## Directions
Take the data from its first line. Print each line exactly until the line containing "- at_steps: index" has been printed too.

## Input data
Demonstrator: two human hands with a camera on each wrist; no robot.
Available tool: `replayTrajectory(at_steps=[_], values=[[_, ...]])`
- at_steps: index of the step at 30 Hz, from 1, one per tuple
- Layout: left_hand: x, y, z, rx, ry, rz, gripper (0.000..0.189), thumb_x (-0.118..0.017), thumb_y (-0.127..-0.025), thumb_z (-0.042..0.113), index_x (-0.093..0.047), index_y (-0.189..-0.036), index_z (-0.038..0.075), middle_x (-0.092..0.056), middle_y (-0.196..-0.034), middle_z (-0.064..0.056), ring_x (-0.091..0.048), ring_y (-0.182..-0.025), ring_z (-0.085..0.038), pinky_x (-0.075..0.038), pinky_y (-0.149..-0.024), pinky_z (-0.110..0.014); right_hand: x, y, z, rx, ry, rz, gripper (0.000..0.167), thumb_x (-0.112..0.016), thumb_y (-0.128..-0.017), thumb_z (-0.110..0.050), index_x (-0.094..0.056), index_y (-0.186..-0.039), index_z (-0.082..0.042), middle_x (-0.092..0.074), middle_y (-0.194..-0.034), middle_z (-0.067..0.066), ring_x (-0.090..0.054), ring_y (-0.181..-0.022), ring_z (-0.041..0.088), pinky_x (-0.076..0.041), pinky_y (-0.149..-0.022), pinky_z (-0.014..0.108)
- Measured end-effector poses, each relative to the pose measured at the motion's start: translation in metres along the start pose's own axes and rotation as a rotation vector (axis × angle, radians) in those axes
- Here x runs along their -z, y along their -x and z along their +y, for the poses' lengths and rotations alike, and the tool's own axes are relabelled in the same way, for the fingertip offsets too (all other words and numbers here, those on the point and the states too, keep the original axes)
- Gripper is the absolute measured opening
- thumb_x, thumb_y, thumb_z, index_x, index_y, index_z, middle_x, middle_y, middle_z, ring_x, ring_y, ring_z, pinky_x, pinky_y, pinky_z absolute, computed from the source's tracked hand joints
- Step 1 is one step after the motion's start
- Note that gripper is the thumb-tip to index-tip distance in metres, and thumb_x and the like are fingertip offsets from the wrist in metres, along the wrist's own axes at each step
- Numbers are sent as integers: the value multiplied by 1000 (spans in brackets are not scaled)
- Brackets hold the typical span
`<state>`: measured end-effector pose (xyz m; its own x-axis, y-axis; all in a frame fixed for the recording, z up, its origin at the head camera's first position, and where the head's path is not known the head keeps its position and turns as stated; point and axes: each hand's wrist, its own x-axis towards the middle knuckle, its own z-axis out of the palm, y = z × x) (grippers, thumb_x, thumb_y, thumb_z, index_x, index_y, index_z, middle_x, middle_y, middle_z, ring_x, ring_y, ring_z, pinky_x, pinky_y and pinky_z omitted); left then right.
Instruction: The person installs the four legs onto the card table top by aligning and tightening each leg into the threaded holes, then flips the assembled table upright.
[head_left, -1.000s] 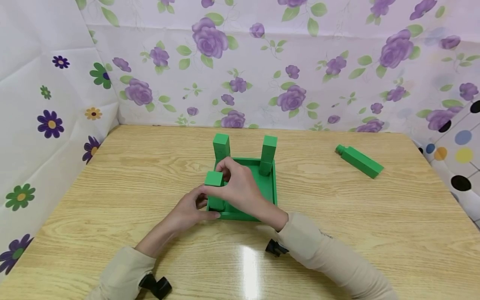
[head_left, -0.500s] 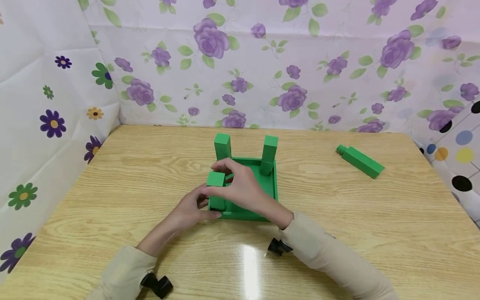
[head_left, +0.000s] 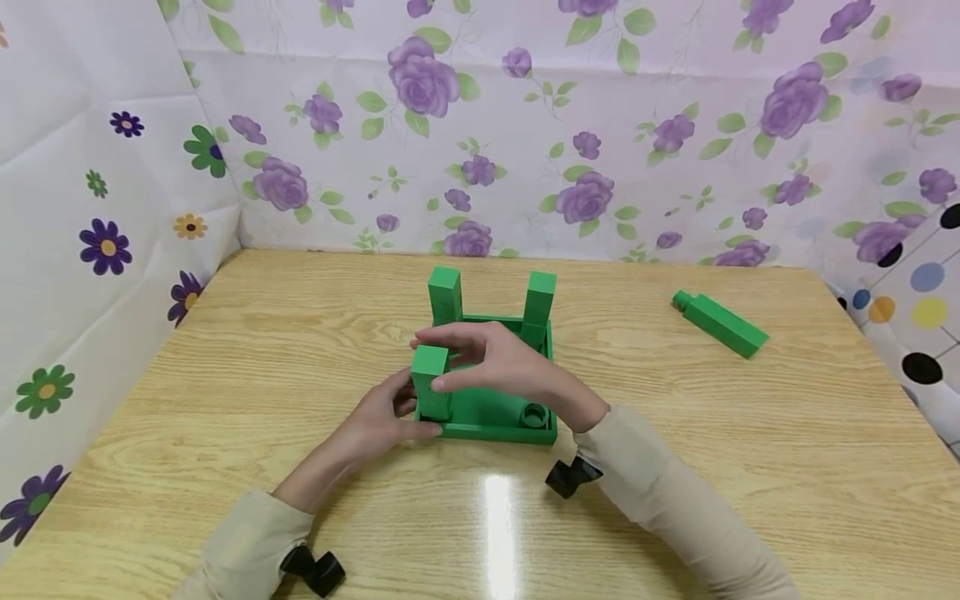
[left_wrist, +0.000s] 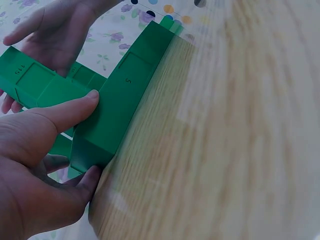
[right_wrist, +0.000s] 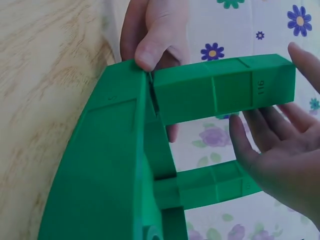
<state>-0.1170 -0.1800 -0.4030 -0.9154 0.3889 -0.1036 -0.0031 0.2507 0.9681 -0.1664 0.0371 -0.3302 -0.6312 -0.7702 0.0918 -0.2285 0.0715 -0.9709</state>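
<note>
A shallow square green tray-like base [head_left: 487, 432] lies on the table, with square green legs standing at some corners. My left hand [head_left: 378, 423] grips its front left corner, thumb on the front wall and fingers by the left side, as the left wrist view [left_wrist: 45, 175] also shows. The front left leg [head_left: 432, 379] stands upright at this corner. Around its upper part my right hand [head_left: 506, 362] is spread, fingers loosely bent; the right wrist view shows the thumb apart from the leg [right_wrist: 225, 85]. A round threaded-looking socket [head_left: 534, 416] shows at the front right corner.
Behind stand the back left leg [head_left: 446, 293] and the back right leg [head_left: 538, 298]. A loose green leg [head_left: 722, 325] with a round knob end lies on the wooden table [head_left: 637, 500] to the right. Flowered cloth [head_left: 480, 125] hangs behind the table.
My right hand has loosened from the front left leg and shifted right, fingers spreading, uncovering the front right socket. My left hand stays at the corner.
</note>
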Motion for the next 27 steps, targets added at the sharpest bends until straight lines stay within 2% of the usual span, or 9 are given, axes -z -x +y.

## Answer to this exercise
Demonstrator: two human hands with a camera on each wrist; no robot.
Available tool: `replayTrajectory(at_steps=[_], values=[[_, ...]])`
- at_steps: index of the step at 30 Hz, from 1, one per tuple

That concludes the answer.